◆ What is being asked
Please print all the lines below exactly as they are written.

◆ Given information
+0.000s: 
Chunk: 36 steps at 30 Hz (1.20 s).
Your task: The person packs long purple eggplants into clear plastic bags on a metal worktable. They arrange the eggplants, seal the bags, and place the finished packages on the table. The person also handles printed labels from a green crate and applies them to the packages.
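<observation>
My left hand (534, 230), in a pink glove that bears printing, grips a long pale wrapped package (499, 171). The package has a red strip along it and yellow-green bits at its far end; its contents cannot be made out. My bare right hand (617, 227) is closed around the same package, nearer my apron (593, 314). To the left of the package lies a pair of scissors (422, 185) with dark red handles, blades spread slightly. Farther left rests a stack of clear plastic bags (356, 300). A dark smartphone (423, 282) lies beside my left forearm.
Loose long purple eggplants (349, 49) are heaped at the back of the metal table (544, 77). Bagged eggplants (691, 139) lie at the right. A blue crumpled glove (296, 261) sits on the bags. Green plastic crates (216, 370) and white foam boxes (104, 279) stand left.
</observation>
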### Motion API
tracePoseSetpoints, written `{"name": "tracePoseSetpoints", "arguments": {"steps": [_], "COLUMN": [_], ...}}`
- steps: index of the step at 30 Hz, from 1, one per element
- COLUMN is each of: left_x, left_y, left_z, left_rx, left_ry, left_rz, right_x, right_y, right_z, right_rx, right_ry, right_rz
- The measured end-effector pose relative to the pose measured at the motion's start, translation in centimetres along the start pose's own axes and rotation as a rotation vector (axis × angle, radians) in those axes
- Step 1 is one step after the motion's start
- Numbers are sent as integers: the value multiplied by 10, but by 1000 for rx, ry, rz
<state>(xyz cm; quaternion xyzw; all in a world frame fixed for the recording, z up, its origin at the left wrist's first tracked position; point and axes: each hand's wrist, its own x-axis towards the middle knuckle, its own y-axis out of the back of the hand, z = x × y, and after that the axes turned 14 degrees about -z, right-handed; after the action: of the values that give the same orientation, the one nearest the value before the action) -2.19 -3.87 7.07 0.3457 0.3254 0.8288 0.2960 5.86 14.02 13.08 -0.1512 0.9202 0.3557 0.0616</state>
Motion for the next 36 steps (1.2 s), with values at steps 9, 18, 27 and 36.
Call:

◆ Finished task
+0.000s: 
Chunk: 36 steps at 30 Hz (1.20 s).
Your task: The person packs long purple eggplants into clear plastic bags on a metal worktable. They arrange the eggplants, seal the bags, and place the finished packages on the table. The person also handles printed labels from a green crate and applies them to the packages.
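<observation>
My left hand (534, 230), in a pink glove that bears printing, grips a long pale wrapped package (499, 171). The package has a red strip along it and yellow-green bits at its far end; its contents cannot be made out. My bare right hand (617, 227) is closed around the same package, nearer my apron (593, 314). To the left of the package lies a pair of scissors (422, 185) with dark red handles, blades spread slightly. Farther left rests a stack of clear plastic bags (356, 300). A dark smartphone (423, 282) lies beside my left forearm.
Loose long purple eggplants (349, 49) are heaped at the back of the metal table (544, 77). Bagged eggplants (691, 139) lie at the right. A blue crumpled glove (296, 261) sits on the bags. Green plastic crates (216, 370) and white foam boxes (104, 279) stand left.
</observation>
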### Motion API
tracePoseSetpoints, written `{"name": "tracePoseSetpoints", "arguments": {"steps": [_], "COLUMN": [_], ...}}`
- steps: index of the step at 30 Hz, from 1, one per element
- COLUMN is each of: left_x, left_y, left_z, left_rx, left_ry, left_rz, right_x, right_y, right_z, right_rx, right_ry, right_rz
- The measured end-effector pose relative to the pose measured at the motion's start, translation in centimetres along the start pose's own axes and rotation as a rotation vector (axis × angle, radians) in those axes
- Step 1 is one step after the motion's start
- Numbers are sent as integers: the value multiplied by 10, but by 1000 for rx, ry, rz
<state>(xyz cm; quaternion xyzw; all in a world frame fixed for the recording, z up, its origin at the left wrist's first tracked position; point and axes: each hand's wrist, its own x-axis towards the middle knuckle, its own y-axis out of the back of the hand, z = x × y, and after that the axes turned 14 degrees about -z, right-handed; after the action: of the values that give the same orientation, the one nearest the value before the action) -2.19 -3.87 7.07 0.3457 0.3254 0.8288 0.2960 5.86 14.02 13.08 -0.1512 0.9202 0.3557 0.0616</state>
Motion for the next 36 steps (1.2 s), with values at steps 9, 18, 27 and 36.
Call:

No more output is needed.